Dans cette région, comme dans d’autres zones du pays, ces groupes contrôlent non seulement des localités, mais aussi des axes routiers stratégiques et certaines activités économiques. La libre circulation devient un luxe : les transporteurs sont contraints de négocier leur passage ou de payer des sommes aux hommes armés pour éviter des représailles.
Face à cette insécurité persistante, de nombreuses familles fuient leurs habitations. Les déplacements forcés se multiplient, révélant un affaiblissement préoccupant de l’autorité de l’État et une incapacité croissante à protéger les populations civiles.
Dans ce contexte, le contraste avec le discours officiel est frappant. Les déclarations évoquant un bilan « satisfaisant » peinent à convaincre, alors que les massacres, les enlèvements et les zones échappant au contrôle de l’État continuent de se multiplier.
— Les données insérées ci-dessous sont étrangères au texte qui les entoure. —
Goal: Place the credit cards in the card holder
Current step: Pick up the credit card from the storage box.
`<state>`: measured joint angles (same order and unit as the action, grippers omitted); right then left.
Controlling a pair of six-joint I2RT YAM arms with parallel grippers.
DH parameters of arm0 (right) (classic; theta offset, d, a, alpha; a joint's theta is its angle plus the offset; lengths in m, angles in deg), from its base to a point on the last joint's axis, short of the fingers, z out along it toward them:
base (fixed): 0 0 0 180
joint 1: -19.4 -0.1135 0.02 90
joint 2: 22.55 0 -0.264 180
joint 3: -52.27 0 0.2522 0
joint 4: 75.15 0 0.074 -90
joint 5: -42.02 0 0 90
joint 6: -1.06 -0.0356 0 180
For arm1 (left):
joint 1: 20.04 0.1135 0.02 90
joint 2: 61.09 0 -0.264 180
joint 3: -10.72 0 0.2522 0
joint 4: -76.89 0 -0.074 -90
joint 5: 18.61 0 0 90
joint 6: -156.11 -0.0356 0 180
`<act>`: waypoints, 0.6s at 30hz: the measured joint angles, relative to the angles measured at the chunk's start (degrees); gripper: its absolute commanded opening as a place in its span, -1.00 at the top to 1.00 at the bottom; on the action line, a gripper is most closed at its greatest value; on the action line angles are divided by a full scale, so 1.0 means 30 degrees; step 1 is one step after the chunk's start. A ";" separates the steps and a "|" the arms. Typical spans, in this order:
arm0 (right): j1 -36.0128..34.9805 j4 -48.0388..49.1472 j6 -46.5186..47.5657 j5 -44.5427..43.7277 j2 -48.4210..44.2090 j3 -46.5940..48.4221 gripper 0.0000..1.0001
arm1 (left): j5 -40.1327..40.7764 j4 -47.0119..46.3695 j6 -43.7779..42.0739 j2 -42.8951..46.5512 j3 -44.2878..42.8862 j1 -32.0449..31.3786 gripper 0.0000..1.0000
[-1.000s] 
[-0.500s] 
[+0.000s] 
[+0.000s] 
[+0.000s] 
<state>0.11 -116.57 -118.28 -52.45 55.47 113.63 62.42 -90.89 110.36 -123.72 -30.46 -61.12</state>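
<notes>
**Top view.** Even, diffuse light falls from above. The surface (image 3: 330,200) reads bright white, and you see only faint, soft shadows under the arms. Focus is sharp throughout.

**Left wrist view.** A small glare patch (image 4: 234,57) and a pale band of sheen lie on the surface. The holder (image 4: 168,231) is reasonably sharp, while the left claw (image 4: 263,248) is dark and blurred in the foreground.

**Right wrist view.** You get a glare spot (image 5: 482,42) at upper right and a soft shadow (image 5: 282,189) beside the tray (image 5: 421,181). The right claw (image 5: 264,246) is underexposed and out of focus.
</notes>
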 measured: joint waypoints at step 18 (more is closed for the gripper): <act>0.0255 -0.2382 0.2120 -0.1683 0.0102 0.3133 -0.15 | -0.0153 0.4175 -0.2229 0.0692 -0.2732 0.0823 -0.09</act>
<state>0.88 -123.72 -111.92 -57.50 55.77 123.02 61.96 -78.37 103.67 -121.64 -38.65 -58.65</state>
Pour de nombreux observateurs, cette communication apparaît en décalage avec la réalité vécue au quotidien. Huit mois après l’arrivée de Vladimir Paraison à la tête de la Police nationale d’Haïti (PNH), aucun progrès significatif ne semble perceptible sur le terrain. Au contraire, les violences gagnent en intensité et en étendue, soulevant des interrogations sur l’efficacité des stratégies mises en œuvre.
Dès lors, une interrogation demeure : sur quels indicateurs repose l’évaluation positive avancée par la direction générale de la PNH ? En l’absence de données transparentes, de résultats mesurables et d’actions visibles, cette posture suscite scepticisme et incompréhension.
À mesure que l’écart se creuse entre les déclarations officielles et la réalité quotidienne, la confiance de la population s’effrite. Et avec elle, l’espoir d’un retour rapide à la sécurité.